Tensorflow中Rnn的实现

包含TensorFlow中BasicRNNCell,BasicLSTMCell等的实现

1.BasicRNNCell
基本结构如图:

在TensorFlow中，BasicRNNCellm每一步输出的state和output相同，源代码如下:

def call(self, inputs, state):
  """Most basic RNN: output = new_state = act(W * input + U * state + B)."""

  gate_inputs = math_ops.matmul(
      array_ops.concat([inputs, state], 1), self._kernel)
  gate_inputs = nn_ops.bias_add(gate_inputs, self._bias)
  output = self._activation(gate_inputs)
  return output, output

公式如下:

$h_t=tanh(W_k[x_t,h_{t-1}]+b)$

或

$h_t=tanh(Wx_t+Uh_{t-1}+b)$

但是我个人认为应该是:

$h_t=tanh([x_t,h_{t-1}]*W+b) \tag{1}$

我也不知道为啥会都写作上面那两种形式.
eg:

import tensorflow as tf
import numpy as np

batch_size = 3
input_dim = 2
output_dim = 4

inputs = tf.placeholder(dtype=tf.float32, shape=(batch_size, input_dim))
cell = tf.contrib.rnn.BasicRNNCell(num_units=output_dim)
previous_state = cell.zero_state(batch_size, dtype=tf.float32)
output, state = cell(inputs, previous_state)
kernel = cell.variables
X = np.ones(shape=(batch_size, input_dim))

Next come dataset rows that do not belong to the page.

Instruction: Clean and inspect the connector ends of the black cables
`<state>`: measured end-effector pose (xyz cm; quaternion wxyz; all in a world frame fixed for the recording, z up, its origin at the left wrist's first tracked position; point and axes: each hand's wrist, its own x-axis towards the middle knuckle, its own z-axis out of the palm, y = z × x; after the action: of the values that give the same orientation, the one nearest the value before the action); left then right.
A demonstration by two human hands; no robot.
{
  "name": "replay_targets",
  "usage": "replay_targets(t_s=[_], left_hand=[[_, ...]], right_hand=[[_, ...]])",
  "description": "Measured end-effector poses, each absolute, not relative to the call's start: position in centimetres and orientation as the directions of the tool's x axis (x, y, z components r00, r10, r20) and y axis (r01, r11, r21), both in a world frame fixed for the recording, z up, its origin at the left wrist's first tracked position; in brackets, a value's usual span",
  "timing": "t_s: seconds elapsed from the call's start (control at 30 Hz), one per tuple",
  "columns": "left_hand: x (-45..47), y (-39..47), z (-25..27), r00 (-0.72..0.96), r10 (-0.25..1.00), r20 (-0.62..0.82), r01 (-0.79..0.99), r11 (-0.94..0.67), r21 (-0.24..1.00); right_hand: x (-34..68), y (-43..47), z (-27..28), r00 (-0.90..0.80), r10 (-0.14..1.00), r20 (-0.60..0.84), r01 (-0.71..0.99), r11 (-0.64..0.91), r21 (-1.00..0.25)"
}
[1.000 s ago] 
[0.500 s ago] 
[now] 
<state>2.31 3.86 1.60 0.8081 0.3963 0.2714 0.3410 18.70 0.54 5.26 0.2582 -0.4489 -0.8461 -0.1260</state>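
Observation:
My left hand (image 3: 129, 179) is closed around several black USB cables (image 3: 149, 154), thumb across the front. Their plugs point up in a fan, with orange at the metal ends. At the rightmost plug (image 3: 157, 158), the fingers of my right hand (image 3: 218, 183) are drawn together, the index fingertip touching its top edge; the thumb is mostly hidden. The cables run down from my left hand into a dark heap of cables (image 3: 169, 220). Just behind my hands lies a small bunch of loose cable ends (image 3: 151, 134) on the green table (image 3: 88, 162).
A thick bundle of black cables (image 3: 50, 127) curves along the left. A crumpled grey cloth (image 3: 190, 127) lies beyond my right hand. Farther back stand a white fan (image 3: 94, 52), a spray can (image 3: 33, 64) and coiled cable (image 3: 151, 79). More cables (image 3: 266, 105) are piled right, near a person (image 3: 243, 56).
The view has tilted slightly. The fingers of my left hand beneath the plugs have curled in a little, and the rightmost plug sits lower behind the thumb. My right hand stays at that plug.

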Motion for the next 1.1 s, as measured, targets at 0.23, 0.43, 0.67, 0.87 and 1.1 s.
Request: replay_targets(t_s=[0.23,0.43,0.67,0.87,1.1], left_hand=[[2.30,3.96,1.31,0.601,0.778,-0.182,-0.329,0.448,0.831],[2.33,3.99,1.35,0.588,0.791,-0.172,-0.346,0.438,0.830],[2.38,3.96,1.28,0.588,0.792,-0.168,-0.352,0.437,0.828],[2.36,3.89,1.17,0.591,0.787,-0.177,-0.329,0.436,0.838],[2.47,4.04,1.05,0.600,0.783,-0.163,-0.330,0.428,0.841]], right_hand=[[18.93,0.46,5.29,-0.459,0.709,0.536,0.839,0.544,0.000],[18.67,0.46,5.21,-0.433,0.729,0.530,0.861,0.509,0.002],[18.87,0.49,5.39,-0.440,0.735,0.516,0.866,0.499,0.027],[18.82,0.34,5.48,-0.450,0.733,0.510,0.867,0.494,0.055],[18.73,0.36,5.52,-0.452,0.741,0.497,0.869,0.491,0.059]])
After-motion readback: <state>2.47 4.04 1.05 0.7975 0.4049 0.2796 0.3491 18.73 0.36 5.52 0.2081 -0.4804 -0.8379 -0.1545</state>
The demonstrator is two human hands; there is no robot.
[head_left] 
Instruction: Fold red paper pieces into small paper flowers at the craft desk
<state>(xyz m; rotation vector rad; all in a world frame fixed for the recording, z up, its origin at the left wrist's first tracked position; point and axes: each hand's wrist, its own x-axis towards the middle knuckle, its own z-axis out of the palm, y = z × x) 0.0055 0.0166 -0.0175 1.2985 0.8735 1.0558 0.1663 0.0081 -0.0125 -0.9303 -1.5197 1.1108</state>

with tf.Session() as sess:
    sess.run(tf.global_variables_initializer())
    output, state, kernel = sess.run([output, state,kernel], feed_dict={inputs: X})
    print(X.shape)
    print(kernel[0].shape)
    print(kernel[1].shape)
    print(previous_state.shape)
    print(state.shape)
    print(output.shape)
结果为:
(3, 2)
(6, 4)
(4,)
(3, 4)
(3, 4)
(3, 4)

分析: (kernel中是所有参数的list，此处是W和bias)根据公式(1),$output=([X,previous_state] * W+bias),即([(3, 2);(3, 4)]*(6, 4)+(4,)) = (3,4)$，代码中也较容易看出.
普通RNN梯度消失和梯度爆炸问题原因:

这是一个普通RNN图,其中$W_1$、$W_2$、$W_3$是不同时间步骤下的参数,我们要训练的就是这个参数,输出表达式为:
$f(w_1)=f_3(w_3f_2(w_2f_1(w_1)))$
求$W_1$的梯度:
$\frac{\partial f}{\partial W_1}=\frac{\partial f}{\partial f_3} \times W_3 \times \frac{\partial f_3}{\partial f_2} \times W_2 \times \frac{\partial f_2}{\partial f_1}$
这个讲解的相当清楚
若使用sigmoid函数,则每一次偏导都是一个(0,1)的数

初始化W全都(0,1),那么上诉公式中每一个因式都是(0,1),因此连乘的多了就会梯度消失

初始化W很大,大到乘以sigmoid函数后还是大于1,那么连乘的多了就会梯度爆炸

2.BasicLSTMCell
基本结构如图:

源码如下:

def call(self, inputs, state):
   """Long short-term memory cell (LSTM).
   Args:
     inputs: `2-D` tensor with shape `[batch_size, input_size]`.
     state: An `LSTMStateTuple` of state tensors, each shaped
       `[batch_size, self.state_size]`, if `state_is_tuple` has been set to
       `True`.  Otherwise, a `Tensor` shaped
       `[batch_size, 2 * self.state_size]`.
   Returns:
     A pair containing the new hidden state, and the new state (either a
       `LSTMStateTuple` or a concatenated state, depending on
       `state_is_tuple`).
   """
   sigmoid = math_ops.sigmoid
   one = constant_op.constant(1, dtype=dtypes.int32)
   # Parameters of gates are concatenated into one multiply for efficiency.
   if self._state_is_tuple:
     c, h = state
   else:
     c, h = array_ops.split(value=state, num_or_size_splits=2, axis=one)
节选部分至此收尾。